Fahrtenschreiber für Arzneimittel APOTHEKE ADHOC, 16.02.2011 09:34 Uhr
Berlin - Künftig sollen verschreibungspflichtige Medikamente europaweit mit einheitlichen Sicherheitsmerkmalen gegen Fälschungen gekennzeichnet werden. Das sieht zumindest der Richtlinienentwurf vor, über den heute das EU-Parlament abstimmt. Dabei geht es um mehr als um das Aufbringen eines individuellen Codes: Erstmals könnte der Weg jedes Arzneimittels von den Werkstoren des Herstellers über Großhändler und Zwischenhändler bis hin zur Abgabe an den einzelnen Patienten nachverfolgt werden. In der Branche sieht man Chancen und Risiken.
Zu wissen, über welche Händler eine Packung in welche Apotheke gelangt, wäre für Hersteller äußerst attraktiv - zumal der Großhandel den Herstellern seit einigen Jahren nicht mehr mitteilen darf, welche Arzneimittel an welche Apotheken geliefert werden. Der Großhandel dürfte nur wenig Interesse daran haben, seine Bezugsquellen offen zu legen; die Apotheker wollen nicht, dass Patientendaten für die Hersteller einzusehen sind.
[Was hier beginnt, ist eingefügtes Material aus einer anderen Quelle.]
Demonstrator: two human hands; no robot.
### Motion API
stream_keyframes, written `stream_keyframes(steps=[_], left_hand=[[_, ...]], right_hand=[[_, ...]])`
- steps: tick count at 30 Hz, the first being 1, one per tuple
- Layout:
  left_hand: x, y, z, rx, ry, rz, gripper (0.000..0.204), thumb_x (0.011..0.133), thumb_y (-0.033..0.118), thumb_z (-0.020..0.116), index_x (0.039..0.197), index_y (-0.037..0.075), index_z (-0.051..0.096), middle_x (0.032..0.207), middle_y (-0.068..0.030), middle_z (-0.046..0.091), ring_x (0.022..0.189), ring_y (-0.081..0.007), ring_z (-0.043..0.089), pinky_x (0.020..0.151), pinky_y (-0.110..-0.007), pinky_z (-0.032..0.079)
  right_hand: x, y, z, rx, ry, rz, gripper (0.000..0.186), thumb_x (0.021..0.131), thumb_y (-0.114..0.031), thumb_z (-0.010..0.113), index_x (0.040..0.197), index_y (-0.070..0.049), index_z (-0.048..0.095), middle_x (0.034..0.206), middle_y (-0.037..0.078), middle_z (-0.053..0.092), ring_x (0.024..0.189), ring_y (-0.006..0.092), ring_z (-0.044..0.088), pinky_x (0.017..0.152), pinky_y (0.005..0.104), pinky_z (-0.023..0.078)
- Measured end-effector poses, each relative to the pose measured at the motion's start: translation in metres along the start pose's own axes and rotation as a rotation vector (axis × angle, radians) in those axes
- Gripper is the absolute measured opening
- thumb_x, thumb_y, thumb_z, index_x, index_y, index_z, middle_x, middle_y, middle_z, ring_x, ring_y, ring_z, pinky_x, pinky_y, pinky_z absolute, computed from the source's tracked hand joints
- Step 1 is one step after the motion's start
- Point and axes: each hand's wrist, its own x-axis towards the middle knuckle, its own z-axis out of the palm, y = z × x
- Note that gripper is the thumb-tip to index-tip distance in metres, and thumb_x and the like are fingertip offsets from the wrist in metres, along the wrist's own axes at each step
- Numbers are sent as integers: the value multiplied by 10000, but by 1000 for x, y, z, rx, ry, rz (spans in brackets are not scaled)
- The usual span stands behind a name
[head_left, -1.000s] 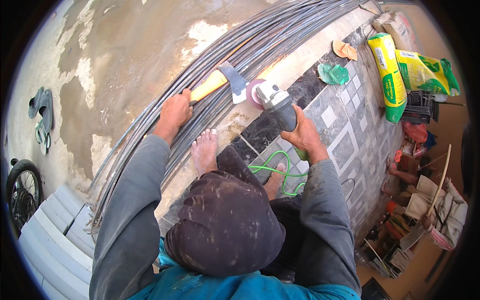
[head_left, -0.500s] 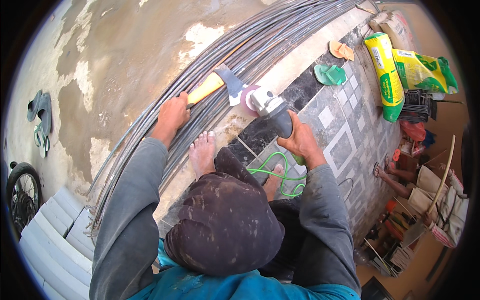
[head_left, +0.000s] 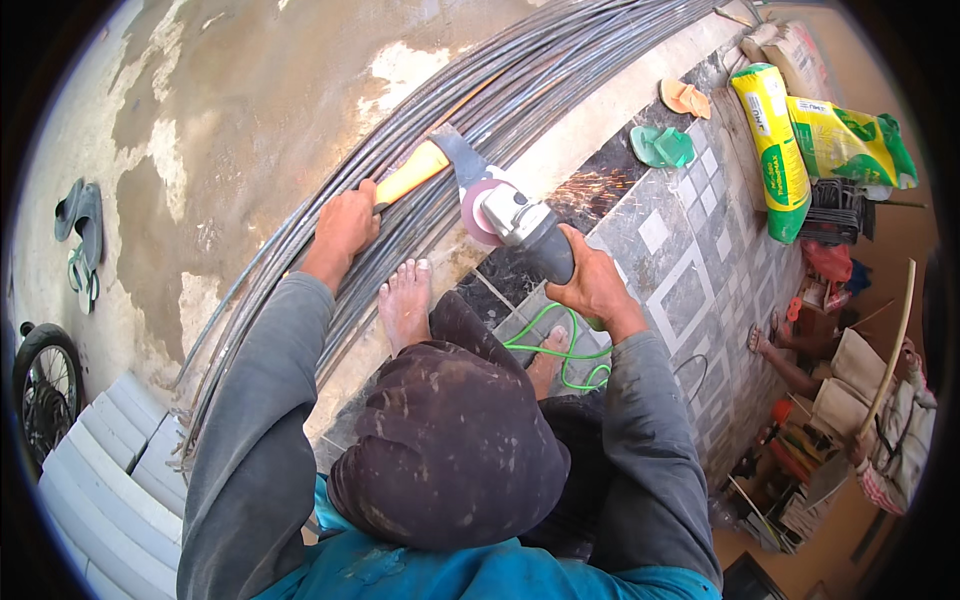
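My left hand [head_left: 345, 228] grips a tool with a yellow handle [head_left: 410, 172] and a grey, axe-like metal head [head_left: 458, 152], held over a bundle of long metal rods. My right hand [head_left: 598, 282] grips a white-and-dark angle grinder [head_left: 532, 236]. Its reddish disc [head_left: 480, 212] meets the lower part of the metal head, and orange sparks [head_left: 590, 190] spray to the right over the dark tiles. A green cable [head_left: 565, 360] runs looped beneath the grinder by my bare right foot.
Rod bundle [head_left: 250, 300] crosses diagonally. Left: sandals [head_left: 85, 240], wheel [head_left: 45, 390], grey slabs [head_left: 105, 470]. Right: orange sandals [head_left: 683, 98], green sandals [head_left: 660, 147], yellow-green sacks [head_left: 780, 155], assorted tools, and a co-worker's leg [head_left: 790, 370] and hand [head_left: 860, 450] near a pale stick [head_left: 895, 340].
The grinder and my right hand have shifted slightly left and down along the metal head. Sparks now show on the tiles. The co-worker's legs have come further into view.
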Motion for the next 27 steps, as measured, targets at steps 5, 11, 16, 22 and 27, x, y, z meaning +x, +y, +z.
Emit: stream_keyframes(steps=[5,11,16,22,27], left_hand=[[2,-3,7,-24,53,16,371,853,166,752,1098,29,509,913,-269,710,932,-473,695,809,-572,542],[2,-5,6,-17,39,16,370,862,174,756,1094,26,508,924,-271,715,935,-467,698,816,-568,545],[2,-1,6,-21,32,-3,367,853,164,747,1102,27,515,920,-272,715,941,-460,703,829,-564,549],[0,-6,9,-12,48,17,349,858,153,733,1099,24,515,912,-268,714,931,-460,704,833,-561,551],[7,-1,9,-22,60,10,360,842,154,742,1088,23,513,906,-275,710,925,-466,702,829,-562,552]], right_hand=[[12,15,-9,110,85,65,893,702,-256,793,1495,-49,437,1030,310,720,1002,496,694,907,505,553],[-4,2,2,35,-26,7,898,688,-270,787,1494,-75,444,1027,313,722,983,504,695,914,518,556],[19,13,-12,92,97,86,894,687,-264,783,1495,-80,446,1035,318,718,987,502,694,911,519,554],[2,8,5,37,3,2,925,678,-278,803,1502,-67,439,1043,313,721,1004,494,693,922,512,551],[13,23,-5,127,123,94,927,677,-267,805,1501,-53,436,1052,317,721,1003,495,695,917,520,549]])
Bereits im Vorfeld der ersten Parlamentslesung wurden daher verschiedene Aspekte intensiv diskutiert, neben den Kosten und technischen Details vor allem die Frage, wo die Daten verwaltet werden und wer welchen Zugriff hat. Apotheker und Datenschützer fürchten einen Missbrauch durch die Industrie. In der Richtlinie bleiben die Details offen; sie sollen nun von der EU-Kommission festgelegt werden.
Die Brüsseler Behörde muss auch klären, wer welche Daten liefern muss. Beim so genannten „End-to-end“-Modell müssten nur die Angaben von Herstellern und Apotheken abgeglichen werden; dazwischen bliebe ein Graubereich. Die Richtlinie geht einen Schritt weiter und bindet auch den Zwischenhandel ein: So soll künftig jede gekennzeichnete Packung gesondert von Hersteller, Großhändler und Apotheke überprüft werden.